Session Information
17 SES 07 B, Symposium: Teaching Capitalism in Times of Crisis
Symposium
Contribution
Although the history of educational funding has received increased attention in recent years, the wider relationship between education and the economy continues to be rather neglected (Caruso, 2015). In the same way, research on economic history often neglects the role of education in nurturing future economic actors (Maß, 2018). That said, when rethinking the history of capitalism, in terms of not only its doctrines or structures, but its social practices and the production and diffusion of specific kinds of economic knowledge, the role of education should definitely be reiterated.
Against the backdrop of the ongoing attempts to prevent future financial crises by “financial” or “economic literacy” (Aprea, 2016), the symposium asks about the historical roots and dynamics behind the ideas and practices concerning the establishment of market societies by educative means. Economic crises seem to be liable to claims for educational solutions, because they legitimate themselves through literate and informed citizens to make the right (financial or economic) choices. Furthermore, economic crises are often interpreted as a consequence of insufficient individual knowledge or absent attitudes, and not primarily as structural crises of the system itself. Although knowledge and liberal market societies are closely related, attempts to integrate economic issues into general education are rather new and always somewhat controversial – indeed, only limited historiographical research has been carried out (Chatel, 2015).

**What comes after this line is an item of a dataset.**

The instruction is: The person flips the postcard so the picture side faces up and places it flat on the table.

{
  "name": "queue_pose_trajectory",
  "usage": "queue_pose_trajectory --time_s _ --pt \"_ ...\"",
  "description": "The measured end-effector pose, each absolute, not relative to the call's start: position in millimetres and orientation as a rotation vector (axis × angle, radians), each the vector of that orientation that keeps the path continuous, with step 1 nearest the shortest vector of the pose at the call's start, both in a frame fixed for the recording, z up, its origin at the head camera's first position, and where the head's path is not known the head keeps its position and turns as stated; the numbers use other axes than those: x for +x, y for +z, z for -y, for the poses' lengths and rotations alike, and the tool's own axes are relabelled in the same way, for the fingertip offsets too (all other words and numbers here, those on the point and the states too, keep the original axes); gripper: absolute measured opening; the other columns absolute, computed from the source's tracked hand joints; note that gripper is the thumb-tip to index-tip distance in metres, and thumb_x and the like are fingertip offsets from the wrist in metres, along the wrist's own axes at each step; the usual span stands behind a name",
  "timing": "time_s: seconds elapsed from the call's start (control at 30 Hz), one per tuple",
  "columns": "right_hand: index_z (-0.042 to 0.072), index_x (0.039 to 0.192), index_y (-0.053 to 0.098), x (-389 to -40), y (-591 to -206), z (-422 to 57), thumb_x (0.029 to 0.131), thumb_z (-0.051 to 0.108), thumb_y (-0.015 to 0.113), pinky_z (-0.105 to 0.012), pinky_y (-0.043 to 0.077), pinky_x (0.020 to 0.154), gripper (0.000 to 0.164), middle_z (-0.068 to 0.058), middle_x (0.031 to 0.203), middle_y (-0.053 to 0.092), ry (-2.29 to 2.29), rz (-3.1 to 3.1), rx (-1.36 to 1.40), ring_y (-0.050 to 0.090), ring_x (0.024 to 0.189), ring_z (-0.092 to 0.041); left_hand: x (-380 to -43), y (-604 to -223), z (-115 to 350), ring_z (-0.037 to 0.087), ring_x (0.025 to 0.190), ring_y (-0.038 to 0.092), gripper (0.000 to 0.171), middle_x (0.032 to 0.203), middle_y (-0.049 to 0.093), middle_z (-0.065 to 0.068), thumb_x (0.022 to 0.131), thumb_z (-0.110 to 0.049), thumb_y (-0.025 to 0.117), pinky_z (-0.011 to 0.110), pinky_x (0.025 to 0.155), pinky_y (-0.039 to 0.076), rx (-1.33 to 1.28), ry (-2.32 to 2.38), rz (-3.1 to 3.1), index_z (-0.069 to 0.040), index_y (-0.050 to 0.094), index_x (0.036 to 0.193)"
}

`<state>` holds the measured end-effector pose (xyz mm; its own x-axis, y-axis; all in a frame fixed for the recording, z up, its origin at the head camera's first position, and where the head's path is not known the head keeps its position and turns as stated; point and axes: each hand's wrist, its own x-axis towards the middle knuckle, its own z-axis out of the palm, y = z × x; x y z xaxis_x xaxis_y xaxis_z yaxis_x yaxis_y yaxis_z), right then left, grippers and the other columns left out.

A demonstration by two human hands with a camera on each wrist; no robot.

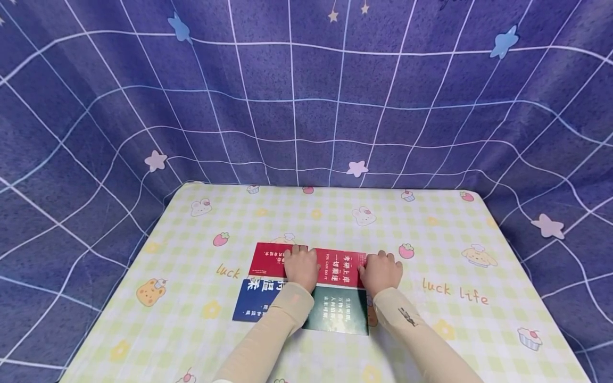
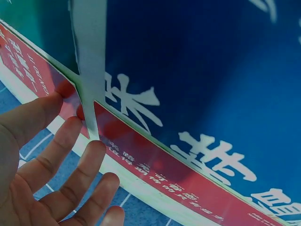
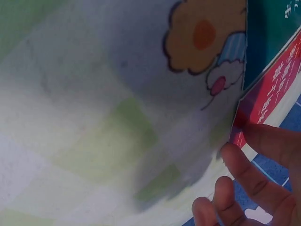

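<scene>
Four printed paper cards lie in a two-by-two block. A red card with white lettering (image 1: 330, 274) sits between my hands. At its left edge is my left hand (image 1: 303, 266), with thumb and index fingertip at the edge in the left wrist view. My right hand (image 1: 381, 273) pinches the opposite edge, near a corner, between thumb and index finger. Closer to me lies a dark green card (image 1: 337, 316). Left of my left hand are another red card (image 1: 264, 260) and a blue card (image 1: 246, 307), both partly covered by my hand and sleeve.
The table bears a pale green checked cloth (image 1: 182, 266) with printed animals, strawberries and lettering. Blue curtain fabric (image 1: 306, 122) with white lines and stars hangs behind it and along both sides. A narrow strip of cloth shows between the cards.
</scene>
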<state>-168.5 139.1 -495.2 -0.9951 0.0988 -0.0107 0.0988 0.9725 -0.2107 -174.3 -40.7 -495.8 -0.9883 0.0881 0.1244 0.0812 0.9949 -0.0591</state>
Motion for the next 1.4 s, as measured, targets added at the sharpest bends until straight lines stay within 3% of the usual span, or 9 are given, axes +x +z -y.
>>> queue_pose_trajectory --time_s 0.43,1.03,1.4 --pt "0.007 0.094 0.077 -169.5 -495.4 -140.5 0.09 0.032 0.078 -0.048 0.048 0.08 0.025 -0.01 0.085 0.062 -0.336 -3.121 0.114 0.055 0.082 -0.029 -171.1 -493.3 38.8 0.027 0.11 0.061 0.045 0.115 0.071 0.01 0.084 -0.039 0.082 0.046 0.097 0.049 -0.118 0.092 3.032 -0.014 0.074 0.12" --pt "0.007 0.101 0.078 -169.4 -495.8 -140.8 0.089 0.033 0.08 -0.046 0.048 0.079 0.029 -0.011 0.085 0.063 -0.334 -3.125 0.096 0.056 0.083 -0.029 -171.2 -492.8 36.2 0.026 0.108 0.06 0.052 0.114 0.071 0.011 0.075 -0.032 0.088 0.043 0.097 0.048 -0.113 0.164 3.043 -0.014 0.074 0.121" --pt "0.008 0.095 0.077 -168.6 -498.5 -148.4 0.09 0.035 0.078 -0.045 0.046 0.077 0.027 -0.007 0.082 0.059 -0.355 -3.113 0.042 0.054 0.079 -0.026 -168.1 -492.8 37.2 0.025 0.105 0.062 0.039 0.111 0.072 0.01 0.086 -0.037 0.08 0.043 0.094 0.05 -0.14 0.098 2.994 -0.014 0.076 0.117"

The symposium will bring together researchers in order to reflect and discuss the role of education as a means to solve or prevent economic risks and crises. The call for the inclusion of economic education on curricula at different levels of schooling, as well as the activities of public or private actors in promoting economic education throughout the 19th and 20th centuries, has only been reflected on the margins of the disciplines of educational science and, specifically, the history of education. The symposium will shed light on different actors, such as philanthropic organizations, teacher associations, trade unions, banking associations and private companies in different international and national contexts, such as France, Germany, Great Britain, and Switzerland. By doing so, it will highlight the contexts and conditions in which to make economic knowledge an educational issue, as well as help to historize the ongoing and renewed attempts to influence market societies’ legitimation through education.
References
Aprea, C. (2016). International Handbook of Financial Literacy. Singapore: Springer. Caruso, M. (2015). Why do Finance? A Comment about Entanglements and Research in the History of Education. In Berg, A., et al., The History of Educational Finance. Nordic Journal of Educational History, 2(1), 141-149. Chatel, E. (2015). Pour une histoire et une sociologie de l’enseignement de l’économie. Education et sociétés, n° 35(1), 5–21. Maß, S. (2018). Kinderstube des Kapitalismus : Monetäre Erziehung im 18. und 19. Jahrhundert (Bd. 75). Berlin: De Gruyter Oldenbourg.